Pássaros são o coro grego que acompanha à distância o desmoronamento da vida de um empresário em “Bird Atlas”, novo filme de Olmo Omerzu. A co-produção República Tcheca-Eslovênia-Eslováquia, que teve sua estreia mundial no Festival Internacional de Cinema de Karlovy Vary deste ano, é uma dramédia com uma boa dose de humor ácido que voa alto como seus alados figurantes.

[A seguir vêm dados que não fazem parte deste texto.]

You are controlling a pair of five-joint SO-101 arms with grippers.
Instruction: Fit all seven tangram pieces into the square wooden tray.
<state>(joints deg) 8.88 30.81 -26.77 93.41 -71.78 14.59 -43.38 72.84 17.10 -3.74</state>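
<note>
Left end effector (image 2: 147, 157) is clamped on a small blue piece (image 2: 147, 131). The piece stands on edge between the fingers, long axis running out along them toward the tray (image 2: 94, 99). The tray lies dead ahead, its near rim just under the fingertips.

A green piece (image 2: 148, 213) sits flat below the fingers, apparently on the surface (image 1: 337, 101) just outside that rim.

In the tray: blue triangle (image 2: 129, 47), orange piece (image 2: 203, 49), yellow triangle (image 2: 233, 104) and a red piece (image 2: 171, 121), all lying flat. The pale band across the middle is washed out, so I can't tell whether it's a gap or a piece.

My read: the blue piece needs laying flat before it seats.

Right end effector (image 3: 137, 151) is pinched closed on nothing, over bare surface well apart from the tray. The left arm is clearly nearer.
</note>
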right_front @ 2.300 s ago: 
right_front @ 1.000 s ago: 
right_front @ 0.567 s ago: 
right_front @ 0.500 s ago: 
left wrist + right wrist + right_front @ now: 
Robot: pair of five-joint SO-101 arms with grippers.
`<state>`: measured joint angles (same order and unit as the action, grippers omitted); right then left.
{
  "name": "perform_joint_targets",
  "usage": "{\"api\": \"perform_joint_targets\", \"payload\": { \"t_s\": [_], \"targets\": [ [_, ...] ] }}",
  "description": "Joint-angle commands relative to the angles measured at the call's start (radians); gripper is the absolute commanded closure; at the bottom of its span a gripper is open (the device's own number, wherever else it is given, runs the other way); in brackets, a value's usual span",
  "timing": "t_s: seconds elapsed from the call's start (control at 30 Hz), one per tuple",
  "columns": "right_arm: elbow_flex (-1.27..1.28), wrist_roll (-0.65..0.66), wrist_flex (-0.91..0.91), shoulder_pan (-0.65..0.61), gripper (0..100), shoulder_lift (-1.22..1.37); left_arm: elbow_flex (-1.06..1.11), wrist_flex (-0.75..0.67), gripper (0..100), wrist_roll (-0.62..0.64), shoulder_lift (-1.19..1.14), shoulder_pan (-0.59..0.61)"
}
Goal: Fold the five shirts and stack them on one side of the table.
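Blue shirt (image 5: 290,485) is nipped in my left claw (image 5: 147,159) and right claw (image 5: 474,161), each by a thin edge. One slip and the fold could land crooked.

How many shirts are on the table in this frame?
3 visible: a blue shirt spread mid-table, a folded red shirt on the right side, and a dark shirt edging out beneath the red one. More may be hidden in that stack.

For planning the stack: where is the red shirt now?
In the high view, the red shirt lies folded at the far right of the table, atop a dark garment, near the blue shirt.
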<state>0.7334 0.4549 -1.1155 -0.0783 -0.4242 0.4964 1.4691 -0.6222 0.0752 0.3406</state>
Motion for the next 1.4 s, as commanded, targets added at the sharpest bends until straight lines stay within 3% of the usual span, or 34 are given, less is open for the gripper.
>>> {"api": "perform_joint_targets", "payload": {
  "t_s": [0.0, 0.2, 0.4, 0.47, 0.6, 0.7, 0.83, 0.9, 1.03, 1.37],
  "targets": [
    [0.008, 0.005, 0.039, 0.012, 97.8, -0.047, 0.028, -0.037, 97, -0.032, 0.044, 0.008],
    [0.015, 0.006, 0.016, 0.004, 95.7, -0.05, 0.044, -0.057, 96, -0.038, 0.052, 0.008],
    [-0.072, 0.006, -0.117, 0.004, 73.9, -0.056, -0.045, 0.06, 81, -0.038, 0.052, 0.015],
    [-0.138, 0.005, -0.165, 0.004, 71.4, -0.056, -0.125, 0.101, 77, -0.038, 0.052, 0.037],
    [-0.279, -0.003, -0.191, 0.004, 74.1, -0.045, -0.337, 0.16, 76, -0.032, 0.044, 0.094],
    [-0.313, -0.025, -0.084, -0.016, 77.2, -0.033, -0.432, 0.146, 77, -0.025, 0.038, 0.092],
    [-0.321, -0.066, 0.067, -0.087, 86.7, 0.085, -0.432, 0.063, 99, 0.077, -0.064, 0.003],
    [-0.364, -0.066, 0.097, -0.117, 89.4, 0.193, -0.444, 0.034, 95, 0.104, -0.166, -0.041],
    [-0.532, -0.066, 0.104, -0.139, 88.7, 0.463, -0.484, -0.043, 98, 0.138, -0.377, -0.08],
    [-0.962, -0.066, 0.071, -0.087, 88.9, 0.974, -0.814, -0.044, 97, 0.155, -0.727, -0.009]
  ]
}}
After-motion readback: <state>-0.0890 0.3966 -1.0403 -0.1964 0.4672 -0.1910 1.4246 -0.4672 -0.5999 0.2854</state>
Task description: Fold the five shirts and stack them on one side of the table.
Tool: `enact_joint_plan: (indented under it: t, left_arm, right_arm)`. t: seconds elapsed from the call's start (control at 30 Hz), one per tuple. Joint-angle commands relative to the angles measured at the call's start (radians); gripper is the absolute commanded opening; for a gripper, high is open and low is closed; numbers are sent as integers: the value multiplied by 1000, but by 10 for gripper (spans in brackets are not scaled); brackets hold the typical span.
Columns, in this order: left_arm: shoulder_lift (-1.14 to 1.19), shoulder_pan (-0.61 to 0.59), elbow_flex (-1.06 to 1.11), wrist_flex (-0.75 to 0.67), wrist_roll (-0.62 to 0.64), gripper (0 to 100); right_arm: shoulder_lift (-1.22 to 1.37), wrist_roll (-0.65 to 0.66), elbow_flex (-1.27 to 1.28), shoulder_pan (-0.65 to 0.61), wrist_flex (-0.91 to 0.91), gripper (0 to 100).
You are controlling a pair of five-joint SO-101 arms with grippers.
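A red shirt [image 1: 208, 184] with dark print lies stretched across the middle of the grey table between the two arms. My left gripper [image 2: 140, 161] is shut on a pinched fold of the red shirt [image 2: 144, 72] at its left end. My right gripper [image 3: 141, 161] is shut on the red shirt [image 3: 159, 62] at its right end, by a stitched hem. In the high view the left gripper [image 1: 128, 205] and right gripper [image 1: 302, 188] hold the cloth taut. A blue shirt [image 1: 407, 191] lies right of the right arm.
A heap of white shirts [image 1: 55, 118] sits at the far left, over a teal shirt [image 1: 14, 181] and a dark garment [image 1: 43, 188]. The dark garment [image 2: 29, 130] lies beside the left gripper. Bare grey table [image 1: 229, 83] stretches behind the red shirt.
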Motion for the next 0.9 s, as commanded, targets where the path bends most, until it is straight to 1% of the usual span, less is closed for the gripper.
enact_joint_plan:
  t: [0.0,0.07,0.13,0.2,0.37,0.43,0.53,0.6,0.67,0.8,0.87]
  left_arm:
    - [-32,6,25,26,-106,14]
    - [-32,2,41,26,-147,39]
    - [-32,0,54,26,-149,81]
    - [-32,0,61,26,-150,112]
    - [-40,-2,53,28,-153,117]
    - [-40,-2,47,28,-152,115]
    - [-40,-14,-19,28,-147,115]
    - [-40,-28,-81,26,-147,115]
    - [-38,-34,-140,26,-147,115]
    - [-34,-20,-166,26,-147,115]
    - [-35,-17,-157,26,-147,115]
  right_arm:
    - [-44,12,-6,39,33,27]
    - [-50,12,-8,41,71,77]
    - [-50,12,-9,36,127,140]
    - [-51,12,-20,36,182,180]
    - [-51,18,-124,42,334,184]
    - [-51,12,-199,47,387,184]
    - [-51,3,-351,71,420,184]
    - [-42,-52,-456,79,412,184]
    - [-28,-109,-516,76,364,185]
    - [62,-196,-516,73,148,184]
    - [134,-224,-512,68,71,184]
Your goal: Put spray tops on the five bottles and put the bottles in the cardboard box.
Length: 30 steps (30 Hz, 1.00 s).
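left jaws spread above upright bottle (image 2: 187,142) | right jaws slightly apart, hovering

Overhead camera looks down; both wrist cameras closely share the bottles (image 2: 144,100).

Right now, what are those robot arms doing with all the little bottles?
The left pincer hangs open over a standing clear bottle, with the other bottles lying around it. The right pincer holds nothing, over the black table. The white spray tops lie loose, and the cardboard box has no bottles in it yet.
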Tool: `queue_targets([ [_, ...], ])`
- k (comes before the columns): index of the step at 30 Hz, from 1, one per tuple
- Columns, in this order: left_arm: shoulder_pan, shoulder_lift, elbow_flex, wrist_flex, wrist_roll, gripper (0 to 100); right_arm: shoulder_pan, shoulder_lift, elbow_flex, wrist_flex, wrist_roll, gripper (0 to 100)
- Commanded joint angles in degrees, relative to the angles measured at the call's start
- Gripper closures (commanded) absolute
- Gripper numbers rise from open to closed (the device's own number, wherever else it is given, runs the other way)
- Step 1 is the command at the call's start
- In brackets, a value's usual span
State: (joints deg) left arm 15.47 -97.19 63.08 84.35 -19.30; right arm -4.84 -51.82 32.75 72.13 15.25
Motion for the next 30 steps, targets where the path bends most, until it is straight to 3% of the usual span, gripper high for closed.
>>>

Depois de uma breve internação hospitalar por conta de um colapso, Ivo (Miroslav Donutil) vê sua empresa ter milhões desviados pela contadora Marie (Alena Mihulová). Não bastasse isso, a família dele tenta mitigar sua autoridade na briga pelo comando da companhia. Dá para piorar? Sim: todos os contatos telefônicos de Ivo com várias mulheres são expostos aos filhos. A sequência de eventos dá início a tentativas cada vez mais desesperadas de recolocar tudo nos trilhos, com graves consequências para todos os envolvidos.
Omerzu, assistido pelas imagens do diretor de fotografia Lukás Milota e da música da compositora Monika Midriaková, filma a história como um thriller corporativo, com a câmera posicionada à distância a se aproximar das personagens, como a encurralá-las. Porém, o roteiro escrito por ele juntamente com Petr Pýcha, não perde a oportunidade de subverter essa estrutura com um humor cáustico que eventualmente transforma o longa em uma grande farsa.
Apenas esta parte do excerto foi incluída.